The mind... rising to knowledge of itself... prepares a path to contemplate the substance of
eternity and extends itself to itself by climbing which it enters into itself and from itself tends
(in epectasy) to its maker (Morals 5.61-62).
IBN 'ARABI
II 308.22 (C.)
When man becomes aware of the true knowledge of himself...he finds nothing but his
possibility, poverty, lowliness, subjection, need and misery...his need for someone to guide
him...to the path which will take him to felicity with God...he needs knowledge of...the law...so
as to perform secondary worship (that of servanthood) as well as primary (that of all actualised
possibilities). He now combines both forms of worship for he has knowledge of himself and
everyone who knows himself knows his Lord and who knows his Lord worships him by his
command.
II 472.35 (C.)
...this knowledge of God which follows knowledge of self may be either a knowledge of one's
incapacity to attain knowledge of God or a knowledge of the fact that he is God. (Cf. Philo: We
can know that he is, not what he is.)
II 500.16 (C.)
He is related to us by bringing us into existence so we are related to him through our existence.

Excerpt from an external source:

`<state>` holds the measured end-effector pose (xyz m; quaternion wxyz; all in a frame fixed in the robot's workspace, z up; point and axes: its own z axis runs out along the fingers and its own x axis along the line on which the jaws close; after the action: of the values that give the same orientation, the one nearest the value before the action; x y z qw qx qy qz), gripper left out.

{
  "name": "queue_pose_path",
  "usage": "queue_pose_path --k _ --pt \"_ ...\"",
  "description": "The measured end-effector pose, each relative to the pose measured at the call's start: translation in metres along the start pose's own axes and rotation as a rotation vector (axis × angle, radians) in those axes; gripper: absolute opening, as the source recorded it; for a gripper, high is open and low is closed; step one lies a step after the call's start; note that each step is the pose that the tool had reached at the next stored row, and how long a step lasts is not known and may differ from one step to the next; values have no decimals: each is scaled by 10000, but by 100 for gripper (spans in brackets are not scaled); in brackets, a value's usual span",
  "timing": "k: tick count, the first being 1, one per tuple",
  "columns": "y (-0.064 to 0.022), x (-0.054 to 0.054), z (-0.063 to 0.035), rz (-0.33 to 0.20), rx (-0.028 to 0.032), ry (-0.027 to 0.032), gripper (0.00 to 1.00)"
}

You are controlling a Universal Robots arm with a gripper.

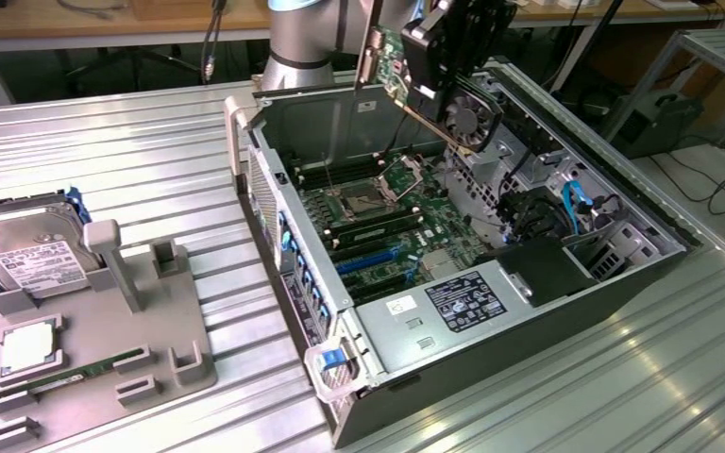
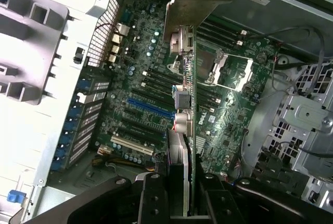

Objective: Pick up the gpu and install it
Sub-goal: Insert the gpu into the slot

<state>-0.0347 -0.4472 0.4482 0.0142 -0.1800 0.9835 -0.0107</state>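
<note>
1. Black fingers (image 2: 151,199) clamp the flat black gpu (image 1: 468,115) with a round fan above the open grey metal computer case (image 1: 325,109).
2. Tilted, it could miss the blue slot (image 2: 150,108) and scrape the green motherboard (image 2: 234,116).

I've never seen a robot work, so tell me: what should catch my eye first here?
An open computer case lies on the metal table, its green motherboard exposed. Above it, the gripper holds the gpu. A hard drive sits on a gray rack at the exterior view's left.
</note>
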Motion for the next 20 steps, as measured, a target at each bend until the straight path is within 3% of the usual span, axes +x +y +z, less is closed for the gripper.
queue_pose_path --k 20 --pt "0 0 0 -1064 -25 -28 28"
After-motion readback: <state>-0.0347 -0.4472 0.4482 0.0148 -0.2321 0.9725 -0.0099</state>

Hence we know ourself (as being brought into existence) and God (as bringing us into
existence).
Noah (A.74)
'Who knows himself etc' links knowledge of God and of self in our experience of the
inseparability of transcendence and immanence as in Q40.53 'Showing our signs on the horizon'
(in the world outside ourself) 'and in yourself (i.e. at apex mentis) 'till it becomes clear, etc',
(i.e. you are to him as body to mind; he is to you as spirit governing your physical form), (cf
Augustine: My body lives by my soul, my soul by you.)
Abraham (A.92)
'Whoever knows etc' means we cannot know God as God without reference to the cosmos...
only knowledge of the dependent as dependent can confirm the independence of the
independent.
Shu'ayb (A.153)
He who knows himself in this way knows his Lord and this is the way of which the amazing
thing is that such a one is always advancing, even if, since the veil is so fine, he is unaware of
it. (Like the dead Sufis whom Ibn 'Arabi says he instructed in 'advancement' or epectasy.)

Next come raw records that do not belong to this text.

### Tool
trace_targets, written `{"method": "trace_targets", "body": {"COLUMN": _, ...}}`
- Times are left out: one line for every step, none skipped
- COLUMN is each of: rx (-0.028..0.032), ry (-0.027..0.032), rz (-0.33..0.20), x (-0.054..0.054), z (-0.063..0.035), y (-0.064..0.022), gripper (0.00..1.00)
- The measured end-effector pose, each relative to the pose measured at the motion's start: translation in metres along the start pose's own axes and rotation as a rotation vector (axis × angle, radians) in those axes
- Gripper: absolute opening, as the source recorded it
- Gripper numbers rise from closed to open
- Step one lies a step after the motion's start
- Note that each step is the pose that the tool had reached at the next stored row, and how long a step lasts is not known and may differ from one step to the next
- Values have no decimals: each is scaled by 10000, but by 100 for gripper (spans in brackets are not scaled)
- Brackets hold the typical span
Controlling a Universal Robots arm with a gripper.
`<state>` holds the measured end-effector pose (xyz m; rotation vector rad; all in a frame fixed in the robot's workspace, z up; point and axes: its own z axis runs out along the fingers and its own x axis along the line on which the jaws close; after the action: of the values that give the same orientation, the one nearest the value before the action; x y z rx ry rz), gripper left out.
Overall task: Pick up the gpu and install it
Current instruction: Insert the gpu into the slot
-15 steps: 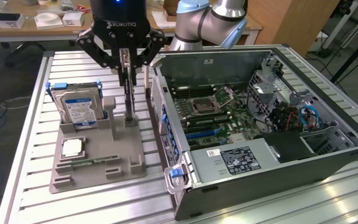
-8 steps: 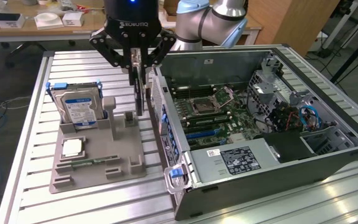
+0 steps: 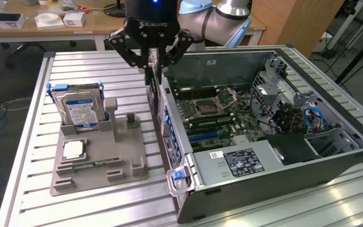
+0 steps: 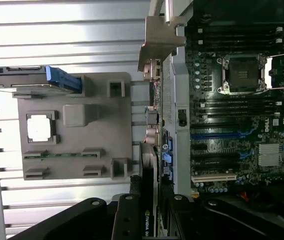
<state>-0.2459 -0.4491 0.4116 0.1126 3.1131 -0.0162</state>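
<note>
Right now the tool (image 3: 151,65) is clenched on the gpu (image 4: 147,205), holding it on edge just above one wall of the computer case (image 3: 257,189), beside the motherboard (image 4: 231,115). Pickup looks done; installing is in hand, and calls for squaring it over a slot (image 4: 216,136).

I see a ribbed counter (image 3: 93,208) of satiny bare metal, a matt grey plastic tray (image 3: 125,156), the gpu (image 4: 148,190) with its dull dark board and pale metal bracket (image 4: 159,42), and a matt black case (image 3: 282,189).
</note>
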Motion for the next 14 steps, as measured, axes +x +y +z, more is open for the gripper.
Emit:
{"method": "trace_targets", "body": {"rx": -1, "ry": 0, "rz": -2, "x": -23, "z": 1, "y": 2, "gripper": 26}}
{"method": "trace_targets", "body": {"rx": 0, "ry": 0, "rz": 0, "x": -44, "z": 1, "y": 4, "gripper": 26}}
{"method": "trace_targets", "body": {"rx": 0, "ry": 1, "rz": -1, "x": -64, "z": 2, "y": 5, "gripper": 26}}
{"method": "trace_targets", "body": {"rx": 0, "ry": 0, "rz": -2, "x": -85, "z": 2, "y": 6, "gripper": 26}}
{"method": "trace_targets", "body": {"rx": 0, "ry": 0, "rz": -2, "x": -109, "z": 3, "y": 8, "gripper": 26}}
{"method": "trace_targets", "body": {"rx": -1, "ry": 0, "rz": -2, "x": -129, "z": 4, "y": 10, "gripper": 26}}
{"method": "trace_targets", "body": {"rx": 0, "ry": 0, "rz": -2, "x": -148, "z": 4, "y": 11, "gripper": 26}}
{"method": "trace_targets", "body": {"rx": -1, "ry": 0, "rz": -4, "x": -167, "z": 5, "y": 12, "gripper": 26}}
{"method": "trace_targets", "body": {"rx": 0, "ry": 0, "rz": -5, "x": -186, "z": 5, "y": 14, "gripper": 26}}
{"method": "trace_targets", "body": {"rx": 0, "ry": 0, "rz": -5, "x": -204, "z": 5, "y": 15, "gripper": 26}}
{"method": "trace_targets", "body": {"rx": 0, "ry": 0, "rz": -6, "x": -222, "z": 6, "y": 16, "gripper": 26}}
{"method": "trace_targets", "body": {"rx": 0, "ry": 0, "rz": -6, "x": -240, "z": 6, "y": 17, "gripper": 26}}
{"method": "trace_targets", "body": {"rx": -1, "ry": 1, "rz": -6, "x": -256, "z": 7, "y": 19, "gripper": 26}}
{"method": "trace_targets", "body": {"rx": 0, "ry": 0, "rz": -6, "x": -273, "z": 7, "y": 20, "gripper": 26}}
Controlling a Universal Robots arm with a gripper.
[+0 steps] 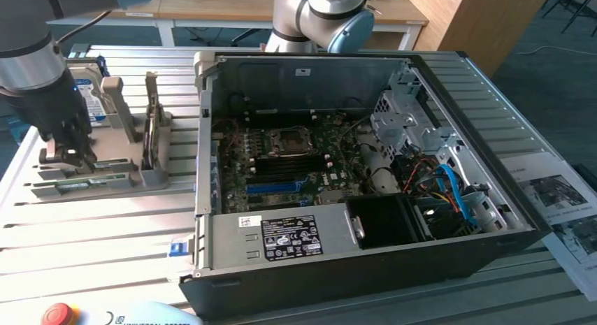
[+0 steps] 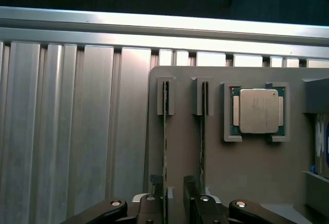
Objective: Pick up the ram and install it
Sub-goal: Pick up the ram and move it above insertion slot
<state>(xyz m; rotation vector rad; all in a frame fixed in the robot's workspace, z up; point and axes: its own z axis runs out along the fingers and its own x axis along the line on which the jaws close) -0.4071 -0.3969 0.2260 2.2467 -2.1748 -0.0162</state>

Similars in the sight of the gnostics are different from each other. (Mind being always in self-
modification and never simply the same as itself.) Since this can't be known by speculation, it
can't be attained by scholastic theologians and was never understood by (ancient greek)
philosophers.
Mohammad (A.272)
Since man's knowledge of himself comes before his knowledge of his Lord which results from it,
we may understand: either that one is not able to know and attain or that gnosis is possible.
Concluding Note
Doubts as to Plato's authorship of the First Dialogue of Alcibiades are strengthened by its
philonic view of Delphi: 'I will tell you what I suspect to be its meaning and lesson. To know
yourself, let soul look at that part of soul which is like herself where virtue resides, which is
most divine, which has to do with wisdom and knowledge, and which resembles the divine...
one who, looking at this, knows that which is divine is the most likely to be he who knows
himself... and his self-knowledge is wisdom.
The 16 texts from Ibn 'Arabi show how the hadith unifies the double movement of descent and
ascent. Continuous creation requiring the continuousness of epectasy, advancement, or taraqqi.
This is what gives stability to the entire framework of Akbarian thought.